The year is 2011, the locale is Dublin and 26-year old Neil, who is unemployed, is caring for his grandmother each Friday night in a roster arrangement while eager to follow his girlfriend Kathy to Canada as soon as he can. Moreover, he was obliged to postpone his flight to Canada to attend the recent funeral of his grandfather.
Meanwhile, his grandmother is anxious to let him see some letters written by her father, Harry Casey – Neil’s great-grandfather – at the time of the 1916 Rising. The late Harry Casey was an eager young Pathé newsreel cameraman who was fortunate enough to capture the dramatic events of Easter Week with a so-called cine-machine and four reels.
Then Harry’s unpublished memoirs come to light and Neil delays his flight yet again to check out their monetary value. He has to be pragmatic about this - without some substantial inflow of cash, he will not be able to budget for Canada. All very well, those notions of patriotism and blood sacrifice but times are hard and thousands are sailing - if not flying - as employment figures shrink throughout the country.Despite the allure of letters written in another time, the tragic glory that the Easter Rising and its aftermath is remote in Neil's field of vision.
Meanwhile, Neil concentrates on building up his physique at the gym while enjoying the usual hedonistic excesses of a 26-year old youth. Curran’s compelling novel includes some perceptive and none too edifying portraits from Irish public life - he doesn't paint Neil or Kathy in any kind of faux-heroic manner either and is astute and measured in his portraits of both.
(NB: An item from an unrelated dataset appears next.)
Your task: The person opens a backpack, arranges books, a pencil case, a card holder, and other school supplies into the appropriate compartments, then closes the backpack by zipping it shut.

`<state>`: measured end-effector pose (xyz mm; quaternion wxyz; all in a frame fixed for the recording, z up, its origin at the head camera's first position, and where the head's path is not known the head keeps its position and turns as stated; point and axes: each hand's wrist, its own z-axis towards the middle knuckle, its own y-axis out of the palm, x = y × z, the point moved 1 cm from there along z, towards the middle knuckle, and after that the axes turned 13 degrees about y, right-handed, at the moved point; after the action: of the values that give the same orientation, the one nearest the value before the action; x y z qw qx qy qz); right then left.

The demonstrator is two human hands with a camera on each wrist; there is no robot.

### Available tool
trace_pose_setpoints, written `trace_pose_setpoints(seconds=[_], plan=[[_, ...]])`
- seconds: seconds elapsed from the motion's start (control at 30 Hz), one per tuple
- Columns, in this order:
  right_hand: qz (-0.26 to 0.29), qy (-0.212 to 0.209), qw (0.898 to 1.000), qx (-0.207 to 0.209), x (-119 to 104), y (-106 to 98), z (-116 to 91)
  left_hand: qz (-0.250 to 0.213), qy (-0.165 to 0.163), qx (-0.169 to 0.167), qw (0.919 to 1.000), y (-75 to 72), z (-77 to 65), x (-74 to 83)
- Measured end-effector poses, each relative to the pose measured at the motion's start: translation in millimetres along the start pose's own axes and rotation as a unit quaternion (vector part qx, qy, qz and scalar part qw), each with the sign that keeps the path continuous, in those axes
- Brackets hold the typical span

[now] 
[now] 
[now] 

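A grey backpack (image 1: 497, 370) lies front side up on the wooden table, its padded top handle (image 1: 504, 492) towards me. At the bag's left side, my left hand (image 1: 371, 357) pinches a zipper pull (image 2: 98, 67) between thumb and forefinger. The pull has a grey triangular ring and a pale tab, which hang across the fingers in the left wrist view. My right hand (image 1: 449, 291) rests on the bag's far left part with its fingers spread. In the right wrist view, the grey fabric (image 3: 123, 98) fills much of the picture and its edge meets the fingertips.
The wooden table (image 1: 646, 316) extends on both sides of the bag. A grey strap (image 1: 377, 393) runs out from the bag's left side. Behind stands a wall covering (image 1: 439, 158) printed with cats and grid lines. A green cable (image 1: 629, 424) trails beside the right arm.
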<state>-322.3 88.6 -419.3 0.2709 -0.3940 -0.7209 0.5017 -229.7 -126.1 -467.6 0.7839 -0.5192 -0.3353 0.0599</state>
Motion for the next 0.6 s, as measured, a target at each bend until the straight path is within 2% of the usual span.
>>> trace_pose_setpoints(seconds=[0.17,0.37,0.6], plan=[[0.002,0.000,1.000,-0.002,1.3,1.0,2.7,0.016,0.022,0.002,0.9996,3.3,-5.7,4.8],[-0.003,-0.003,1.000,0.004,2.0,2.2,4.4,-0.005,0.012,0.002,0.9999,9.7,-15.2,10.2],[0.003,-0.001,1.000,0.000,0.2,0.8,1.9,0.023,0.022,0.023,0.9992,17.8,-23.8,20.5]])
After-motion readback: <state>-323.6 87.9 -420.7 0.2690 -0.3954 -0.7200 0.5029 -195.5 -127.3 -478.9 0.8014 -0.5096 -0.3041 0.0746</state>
Thus, with the Pathé cine reels, Citizens plays with the allure which cinematic images have for Neil’s generation as the book subtly explores the contrast between ideals long dead and contemporary greed. Meanwhile, Neil Skypes Kathy as he tries to play down his anxieties as to whether she could hook up with a new boyfriend in far Vancouver. The author is a sensitive, intuitive explorer of human relations who gets the dispiriting, somewhat hollow feelings that Skyping can engender down pat.
And every time he goes onto Skype now, he starts to get the nagging feeling of unreality, and the unreality of their relationship hits him with every awkward silence. He worries she may be feeling the unreality of it all too.
While Citizens is an unflinching, honest account, the 314-page novel could have done with some editing – 200 pages would have been more than sufficient to tell the story, it would seem. That caveat aside, Curran’s twin accounts pivot fluidly between their respective time periods making for a compelling, vividly- conjured narrative.